少し前まで所属していた松村優太は、経験としてそのように感じている。

ヴェルディは前節鹿島と対戦した。3試合勝利がないヴェルディだったが、序盤から自信を持った試合展開を見せた。最初に決定機となったのは30分、木村勇大が前線で起点になってボールを握ると、スルーパスが木村のもとに。切り返しからシュートに持ち込むもGKにセーブされる。さらに、前半アディショナルタイムの47分には、齋藤功佑のクロスを山見がワントラップから強烈なシュートを放つが、無情にもこれはクロスバーに直撃。後半に入っても51分にはカウンターから山見がカットインしてシュートを放つなど、ゴールは近づいているように見えた。それでもヴェルディのJ1通算800ゴールに王手をかけてからゴールが奪えない状態が続いている。今節もそうなのか。そんな不安を打ち破ったのは63分だった。3バックの右に入った綱島悠斗が力強いドリブルでボールを前に持ち運びスルーパス。これを受けた山見がゴールに叩き込んでついにメモリアルゴールを達成。75分には相手のクリアボールに対して体を張ってマイボールにした齋藤がシュート。こぼれを山見が押し込んで2点目。“ケチャドバ”とも言える山見の2ゴール目で優位に立つと、不運な形でPKから失点するも逃げ切って4試合ぶりの勝利。3位の鹿島に対して大きな1勝を挙げた。

この試合、鹿島から期限付き移籍で加入している3選手は契約の関係で出場できなかった。そのうちの一人、松村は自らが出場していない試合での勝利に、「自分自身、刺激になりましたし、これでより競争も激しくなります。負けていられない」と言う。出場した選手たちはより自信を高め、こうして出場できなかった選手も高いモチベーションを維持している。それが冒頭に書いたような鹿島に勝った勢いにプラスされそうだ。

対する柏は、前節アウェイで広島と対戦している。序盤、柏は細谷真大が前線でフィジカルの強さを生かして決定機を作るも、ゴールを奪うことができない。すると31分には満田誠の落としに松本泰志がGKの頭上を抜くループで狙われるが、片山瑛一が間一髪のクリア。ここは何とか耐えたものの、38分に3バックの右を務める中野就斗にボックス内から決められて先制を許す。さらに65分には松本のクロスからオウンゴールとなってリードを広げられてしまった。その後も前掛かりの柏はカウンターから決定的なピンチを迎え、83分には古賀太陽が一発退場。厳しい状況に追い込まれた柏は、このまま無得点で試合を終えた。

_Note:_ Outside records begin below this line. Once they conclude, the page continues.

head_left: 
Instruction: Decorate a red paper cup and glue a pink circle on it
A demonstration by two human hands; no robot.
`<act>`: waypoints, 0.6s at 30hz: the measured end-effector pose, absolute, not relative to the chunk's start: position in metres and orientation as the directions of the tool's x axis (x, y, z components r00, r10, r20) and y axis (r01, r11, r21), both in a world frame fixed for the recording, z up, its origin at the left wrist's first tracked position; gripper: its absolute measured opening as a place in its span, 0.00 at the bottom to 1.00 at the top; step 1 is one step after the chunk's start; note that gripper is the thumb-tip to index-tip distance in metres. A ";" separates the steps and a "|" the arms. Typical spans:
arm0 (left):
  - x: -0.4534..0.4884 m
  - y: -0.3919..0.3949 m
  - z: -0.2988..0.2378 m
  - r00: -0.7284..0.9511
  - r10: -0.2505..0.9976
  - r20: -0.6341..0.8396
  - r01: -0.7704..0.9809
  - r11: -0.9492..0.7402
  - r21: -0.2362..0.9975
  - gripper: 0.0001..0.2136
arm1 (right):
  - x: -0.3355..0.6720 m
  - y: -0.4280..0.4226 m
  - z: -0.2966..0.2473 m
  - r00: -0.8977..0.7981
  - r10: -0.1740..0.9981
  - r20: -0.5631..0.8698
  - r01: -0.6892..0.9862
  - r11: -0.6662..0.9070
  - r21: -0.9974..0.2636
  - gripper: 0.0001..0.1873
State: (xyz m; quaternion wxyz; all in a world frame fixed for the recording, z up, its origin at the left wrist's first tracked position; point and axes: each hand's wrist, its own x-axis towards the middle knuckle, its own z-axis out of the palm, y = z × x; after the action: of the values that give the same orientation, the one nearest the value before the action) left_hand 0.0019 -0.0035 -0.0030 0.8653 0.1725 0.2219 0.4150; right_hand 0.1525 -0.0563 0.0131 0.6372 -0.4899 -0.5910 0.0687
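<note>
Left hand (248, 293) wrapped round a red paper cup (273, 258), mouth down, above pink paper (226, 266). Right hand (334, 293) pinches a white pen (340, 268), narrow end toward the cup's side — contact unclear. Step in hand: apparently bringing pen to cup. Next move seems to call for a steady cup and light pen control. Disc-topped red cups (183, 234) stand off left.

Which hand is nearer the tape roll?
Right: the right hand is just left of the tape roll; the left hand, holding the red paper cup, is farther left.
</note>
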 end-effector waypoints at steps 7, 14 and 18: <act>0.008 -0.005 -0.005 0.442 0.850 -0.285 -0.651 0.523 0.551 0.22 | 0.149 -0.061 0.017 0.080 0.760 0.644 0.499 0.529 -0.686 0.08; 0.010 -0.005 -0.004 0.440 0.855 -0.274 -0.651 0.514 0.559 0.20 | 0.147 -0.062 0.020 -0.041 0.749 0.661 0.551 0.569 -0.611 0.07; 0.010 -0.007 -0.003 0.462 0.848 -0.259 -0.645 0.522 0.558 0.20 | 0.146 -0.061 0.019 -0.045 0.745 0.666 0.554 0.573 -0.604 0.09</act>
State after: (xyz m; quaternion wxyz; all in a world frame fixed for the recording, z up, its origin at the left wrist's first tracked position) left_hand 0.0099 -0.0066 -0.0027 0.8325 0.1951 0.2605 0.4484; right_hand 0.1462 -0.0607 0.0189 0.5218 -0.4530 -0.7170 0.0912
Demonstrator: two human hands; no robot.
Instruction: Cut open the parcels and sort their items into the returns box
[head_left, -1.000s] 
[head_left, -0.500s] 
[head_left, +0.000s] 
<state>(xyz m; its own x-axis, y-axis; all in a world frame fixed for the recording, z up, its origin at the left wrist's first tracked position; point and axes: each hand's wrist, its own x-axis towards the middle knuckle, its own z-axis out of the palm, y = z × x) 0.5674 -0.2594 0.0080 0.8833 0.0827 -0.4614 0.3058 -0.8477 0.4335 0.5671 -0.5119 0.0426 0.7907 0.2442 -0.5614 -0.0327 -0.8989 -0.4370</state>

それでも細谷はFIFAワールドカップ26アジア最終予選 中国代表戦、バーレーン代表戦に向けた日本代表に選出されるなど調子は上がっている。さらに攻撃陣は垣田裕暉が加入するなど、層は厚くなっていると言えるだろう。もちろん前回対戦でゴールを決められた190cmの木下康介もいる。その前線の選手たちを操るマテウス サヴィオも存在感は変わらず大きい。総得点はリーグで下から2番目の32得点と苦しむも、タレント揃いの攻撃陣は脅威だ。前回対戦は土壇場で追いつかれて勝利を逃した。そうならないように、鹿島戦のように1点のリードで満足しない姿勢が必要になるだろう。

また今節を迎えるにあたり、台風10号が日本列島を横断している。試合にどのような影響があるか、それを予測することは難しい。それでも林尚輝が、「開催の可否に関して自分たちで決めることではないので、試合に向けてしっかりと準備をしている。悪天候になることを予想した中で戦う必要がある」と想定をしている。どのチームにもヴェルディの勢いを止めることはできない。まして台風にも止められない。大きく順位を上げる可能性のある大事な試合に勝って、一気に上昇気流に乗りたい。